- Genre: Mystery Psychological thriller
- Written by: Zaheer Sheikh
- Screenplay by: Viplav Singh
- Directed by: Raju Sawant
- Starring: Mudit Nayar; Yukti Kapoor;
- Country of origin: India
- Original language: Hindi
- No. of episodes: 77

Production
- Producers: Shweta Shinde Sanjay Khambe
- Camera setup: Multi-camera
- Running time: 22 minutes
- Production company: Vajra Production

Original release
- Network: StarPlus
- Release: 4 September – 19 November 2023

= Keh Doon Tumhein =

Indian mystery thriller television series

Keh Doon Tumhein (Shall I Tell You) is an Indian Hindi-language mystery thriller television series that aired from 4 September 2023 to 19 November 2023 on StarPlus. Produced by Shweta Shinde for Vajra Production, it stars Mudit Nayar and Yukti Kapoor.

==Plot==
Kirti moves to the serene hill station of Panchghati with her son, Puru, to live with her uncle and aunt. Her friend Anjali is involved in an affair with Vikrant, a chemistry teacher and vice-principal of Hilltop High School. When Anjali tries to control their relationship, Vikrant kills and buries her with Bittu's help.
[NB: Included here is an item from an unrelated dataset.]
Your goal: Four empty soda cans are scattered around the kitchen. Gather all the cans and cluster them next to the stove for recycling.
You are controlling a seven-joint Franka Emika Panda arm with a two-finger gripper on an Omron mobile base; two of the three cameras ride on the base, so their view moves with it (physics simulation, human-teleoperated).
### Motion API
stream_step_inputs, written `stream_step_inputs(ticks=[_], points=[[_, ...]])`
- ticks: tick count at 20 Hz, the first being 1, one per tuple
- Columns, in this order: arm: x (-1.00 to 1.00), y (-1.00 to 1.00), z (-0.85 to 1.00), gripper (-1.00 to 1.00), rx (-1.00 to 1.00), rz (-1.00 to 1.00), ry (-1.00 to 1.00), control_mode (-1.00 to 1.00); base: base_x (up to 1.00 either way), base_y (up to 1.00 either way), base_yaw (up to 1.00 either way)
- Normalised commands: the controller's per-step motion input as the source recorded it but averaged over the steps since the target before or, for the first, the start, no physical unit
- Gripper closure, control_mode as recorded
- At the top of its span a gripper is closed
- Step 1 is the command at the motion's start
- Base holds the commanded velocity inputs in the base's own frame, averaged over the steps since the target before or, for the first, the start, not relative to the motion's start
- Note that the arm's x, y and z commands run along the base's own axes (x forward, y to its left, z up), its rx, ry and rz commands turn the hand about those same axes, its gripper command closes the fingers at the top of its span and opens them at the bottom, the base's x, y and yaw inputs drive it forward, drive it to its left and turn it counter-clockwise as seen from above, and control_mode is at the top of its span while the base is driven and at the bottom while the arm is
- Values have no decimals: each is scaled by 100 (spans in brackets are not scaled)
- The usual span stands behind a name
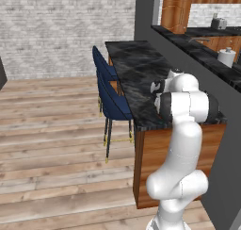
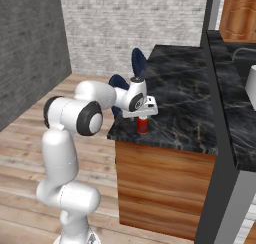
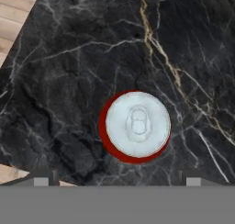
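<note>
Can [image 3: 136, 127] dead centre under the hand camera, red body, silver top with its pull tab facing up, standing upright on the black marbled table [image 2: 185, 98]. From the right base view that same red can [image 2: 143, 125] sits close to the near front corner of the table, just in from the edge, and the pincer [image 2: 144, 115] hangs directly above it, pointing straight down. The two dark fingertips [image 3: 43, 178] show at the bottom corners of the hand view, spread wide apart, with the can between their lines and nothing gripped; the can stands free on the stone. In the left base view the white arm reaches out over the table [image 1: 136, 73] and its own elbow blocks the can. Two dark blue chairs [image 1: 110, 94] are tucked against the far long side of the table, over the wood plank floor [image 1: 52, 144]. Below the stone top, the table's side is warm brown wood. Beyond, a white brick wall [image 1: 61, 26] closes the room, and a white paper towel roll [image 1: 226, 57] stands on the separate counter to the right.
</note>
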Motion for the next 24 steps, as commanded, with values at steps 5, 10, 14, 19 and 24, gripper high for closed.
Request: stream_step_inputs(ticks=[5, 10, 14, 19, 24], points=[[21, 0, -7, -100, 0, 0, 0, -100, 0, 0, 0], [16, -3, -9, -100, 0, 0, 0, -100, 0, 0, 0], [15, -5, -10, -100, 0, 0, 0, -100, 0, 0, 0], [14, -5, -10, -100, 0, 0, 0, -100, 0, 0, 0], [16, -5, -11, -100, 0, 0, 0, -100, 0, 0, 0]])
Concerned about Anjali's absence, Kirti files an FIR. The police track Anjali's phone, which Puru has. Vikrant takes the phone and tosses it into a passing truck, assuring Kirti that he will help find Anjali. He takes Kirti and Puru on a school trip, where Anjali's body is found. Kirti vows to find the killer, and Vikrant offers to help. Bittu sees his bracelet near the body. Neha steals it, but Kirti returns the evidence to its original location. Vikrant manipulates the police investigation, but Kirti deduces that the killer is Anjali's boyfriend and continues her investigation. Vikrant decides to kill Kirti, and she obtains a job as a librarian at his school.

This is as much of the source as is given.